Travel GPA aims to provide more meaningful data to agencies and their clients than what typical reports currently provide. “In the 21st century, what does ‘Top 5 airlines’ mean to anyone?” Blanco asked. “What is an ‘average fare’? There’s a need for better information to make decisions, and everything could use an upgrade.”
Rather than conjure up dazzling metrics that in the end have little practical use, Blanco took a different approach that is designed to tell the client “how good you look in the mirror.” The client establishes specific goals of a travel management program – key performance indicators such as advance purchases, lowest-fare acceptance and hotel tier levels, for example – and Travel GPA determines “how you’re graded on that.”
Blanco has collected a mass of data from travel agencies, GDSs, third-party reporting systems, expense-reporting systems and other sources to provide benchmarks for agency performance.
After an agency submits data, it is scored on a scale of 1.0 to 4.0. “I’ve tried to mimic the concept of a credit bureau report,” Blanco said.
Travel GPA then “literally produces a business plan in words that people can understand.”
The idea is to lower the client’s cost of doing business, a task made more complex in recent times with the airline craze for ancillary revenues. “Life changes once the traveler hits the road, and credit card data don’t always give you a breakdown of ancillaries,” Blanco said. Yet many companies still do not use an automated expense reporting system that would give them a clearer picture of their “cost of doing business.”

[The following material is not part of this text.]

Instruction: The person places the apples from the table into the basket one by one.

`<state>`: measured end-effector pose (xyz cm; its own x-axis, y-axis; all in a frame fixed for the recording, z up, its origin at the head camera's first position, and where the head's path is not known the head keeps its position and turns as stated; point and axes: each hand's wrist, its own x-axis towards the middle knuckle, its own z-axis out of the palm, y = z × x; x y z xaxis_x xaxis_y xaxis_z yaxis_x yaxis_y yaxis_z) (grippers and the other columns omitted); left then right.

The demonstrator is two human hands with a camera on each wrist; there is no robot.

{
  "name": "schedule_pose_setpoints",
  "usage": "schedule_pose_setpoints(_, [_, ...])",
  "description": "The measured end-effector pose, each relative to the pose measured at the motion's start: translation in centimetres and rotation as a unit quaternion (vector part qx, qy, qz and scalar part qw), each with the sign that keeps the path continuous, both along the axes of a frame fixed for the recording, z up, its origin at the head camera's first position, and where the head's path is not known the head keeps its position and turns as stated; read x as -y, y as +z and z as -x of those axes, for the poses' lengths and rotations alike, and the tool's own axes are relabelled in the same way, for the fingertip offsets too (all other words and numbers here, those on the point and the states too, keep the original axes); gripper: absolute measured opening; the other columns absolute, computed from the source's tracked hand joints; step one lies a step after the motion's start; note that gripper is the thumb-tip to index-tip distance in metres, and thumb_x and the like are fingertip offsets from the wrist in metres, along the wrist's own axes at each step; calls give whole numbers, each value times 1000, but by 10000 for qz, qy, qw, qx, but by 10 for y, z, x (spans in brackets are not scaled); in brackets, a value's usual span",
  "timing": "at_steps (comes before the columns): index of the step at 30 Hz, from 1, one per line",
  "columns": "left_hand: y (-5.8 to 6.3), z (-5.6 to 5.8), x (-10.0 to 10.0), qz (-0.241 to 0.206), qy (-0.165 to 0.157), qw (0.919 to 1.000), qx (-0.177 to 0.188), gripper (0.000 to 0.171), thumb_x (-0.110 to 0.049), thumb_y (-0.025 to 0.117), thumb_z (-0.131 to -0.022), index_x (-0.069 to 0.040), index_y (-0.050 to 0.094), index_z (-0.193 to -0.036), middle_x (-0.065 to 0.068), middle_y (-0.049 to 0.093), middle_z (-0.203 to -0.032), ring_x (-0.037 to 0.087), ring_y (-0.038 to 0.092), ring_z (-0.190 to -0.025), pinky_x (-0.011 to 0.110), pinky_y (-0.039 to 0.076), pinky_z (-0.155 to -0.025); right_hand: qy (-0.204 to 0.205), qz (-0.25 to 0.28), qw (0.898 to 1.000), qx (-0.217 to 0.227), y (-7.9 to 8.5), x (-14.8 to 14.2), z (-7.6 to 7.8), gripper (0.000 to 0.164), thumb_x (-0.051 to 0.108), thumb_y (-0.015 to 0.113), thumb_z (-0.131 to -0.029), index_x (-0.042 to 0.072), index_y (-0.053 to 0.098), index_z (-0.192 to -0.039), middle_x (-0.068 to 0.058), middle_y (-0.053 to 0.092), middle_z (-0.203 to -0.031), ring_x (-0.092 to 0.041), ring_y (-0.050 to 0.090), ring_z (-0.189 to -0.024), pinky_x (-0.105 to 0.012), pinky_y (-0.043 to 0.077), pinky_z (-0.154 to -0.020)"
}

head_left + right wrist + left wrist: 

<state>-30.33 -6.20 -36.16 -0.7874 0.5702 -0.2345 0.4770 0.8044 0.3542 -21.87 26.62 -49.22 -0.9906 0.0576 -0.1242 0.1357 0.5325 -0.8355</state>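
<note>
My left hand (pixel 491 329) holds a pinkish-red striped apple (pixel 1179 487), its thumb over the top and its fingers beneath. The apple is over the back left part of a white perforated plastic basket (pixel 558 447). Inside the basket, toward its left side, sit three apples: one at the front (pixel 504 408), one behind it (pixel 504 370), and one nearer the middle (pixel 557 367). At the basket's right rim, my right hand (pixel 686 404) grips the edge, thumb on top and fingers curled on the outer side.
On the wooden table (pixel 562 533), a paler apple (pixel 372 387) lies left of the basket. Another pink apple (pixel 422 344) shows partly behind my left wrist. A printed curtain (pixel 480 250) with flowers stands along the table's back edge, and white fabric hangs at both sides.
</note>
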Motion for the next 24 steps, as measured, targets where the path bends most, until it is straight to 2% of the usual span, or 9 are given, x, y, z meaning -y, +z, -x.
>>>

Whether Travel GPA is financially feasible for an agency does not depend on the agency’s size, Blanco said. Rather, if an agency has at least one client that spends $100,000 a year, the program can make sense.
The great mass of clients is the midmarket accounts in the range of $1 million to $5 million, Blanco said, yet they are the companies that are hit the hardest when it comes to travel. “They leave a lot of money on the table because they are in between,” he said.